BEGIN GIVEN DATA

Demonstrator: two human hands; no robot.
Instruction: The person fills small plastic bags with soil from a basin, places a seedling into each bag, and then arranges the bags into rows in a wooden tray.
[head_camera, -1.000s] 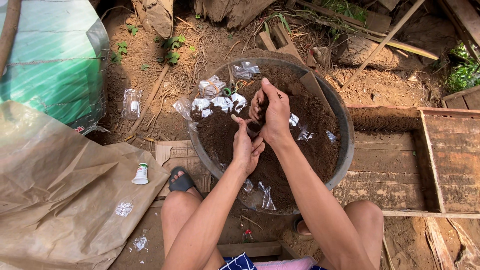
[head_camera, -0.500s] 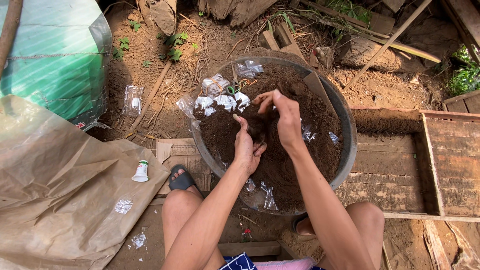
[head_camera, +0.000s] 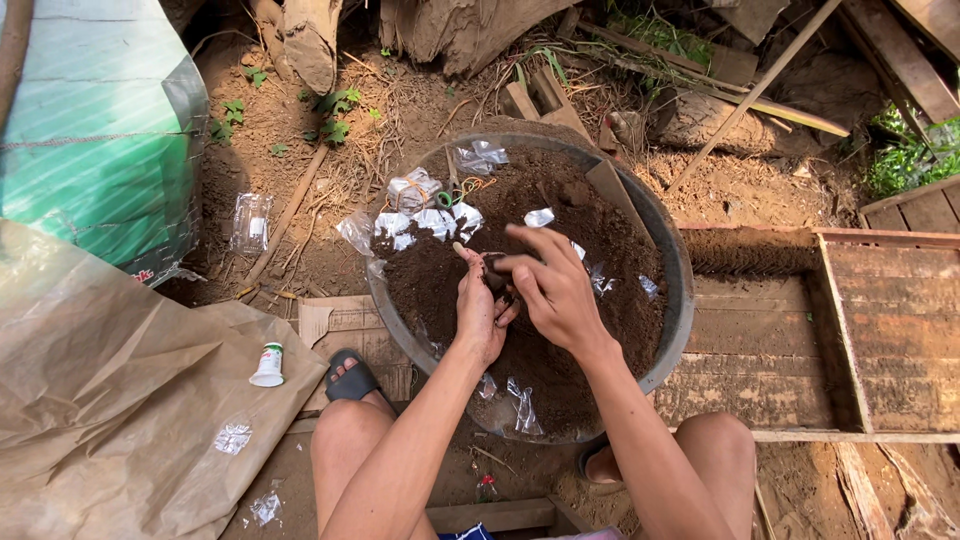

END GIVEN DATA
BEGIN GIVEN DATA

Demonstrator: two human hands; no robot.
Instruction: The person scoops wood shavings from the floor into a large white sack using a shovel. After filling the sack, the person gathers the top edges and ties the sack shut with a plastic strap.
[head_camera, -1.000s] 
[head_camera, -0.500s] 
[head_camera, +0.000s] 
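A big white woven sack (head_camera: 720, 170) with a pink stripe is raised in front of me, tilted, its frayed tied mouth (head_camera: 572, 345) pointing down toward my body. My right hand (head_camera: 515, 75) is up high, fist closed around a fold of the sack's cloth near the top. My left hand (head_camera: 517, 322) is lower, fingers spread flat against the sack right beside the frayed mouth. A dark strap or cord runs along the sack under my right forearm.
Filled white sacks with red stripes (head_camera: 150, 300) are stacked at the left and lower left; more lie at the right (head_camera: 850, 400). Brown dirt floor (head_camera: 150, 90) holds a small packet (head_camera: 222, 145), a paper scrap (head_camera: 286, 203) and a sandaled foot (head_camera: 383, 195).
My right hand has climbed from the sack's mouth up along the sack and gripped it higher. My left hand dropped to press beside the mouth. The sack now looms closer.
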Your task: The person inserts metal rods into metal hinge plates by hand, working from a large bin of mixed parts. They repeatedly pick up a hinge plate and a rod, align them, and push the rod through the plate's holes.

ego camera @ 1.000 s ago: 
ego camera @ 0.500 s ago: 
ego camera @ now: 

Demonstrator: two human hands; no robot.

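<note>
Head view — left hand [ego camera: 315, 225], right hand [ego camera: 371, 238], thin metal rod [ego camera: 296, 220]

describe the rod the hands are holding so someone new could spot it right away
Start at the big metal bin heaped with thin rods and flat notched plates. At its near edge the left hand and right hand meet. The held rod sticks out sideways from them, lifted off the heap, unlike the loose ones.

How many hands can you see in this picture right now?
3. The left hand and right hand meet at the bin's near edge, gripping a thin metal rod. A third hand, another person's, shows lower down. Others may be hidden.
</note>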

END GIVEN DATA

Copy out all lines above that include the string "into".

Instruction: The person fills small plastic bags with soil from a basin, places a seedling into each bag, and then arranges the bags into rows in a wooden tray.
Instruction: The person scoops wood shavings from the floor into a large white sack using a shovel. After filling the sack, the person gathers the top edges and ties the sack shut with a plastic strap.
Your task: The person inserts metal rods into metal hinge plates by hand, working from a large bin of mixed parts. They repeatedly pick up a hinge plate and a rod, align them, and push the rod through the plate's holes.

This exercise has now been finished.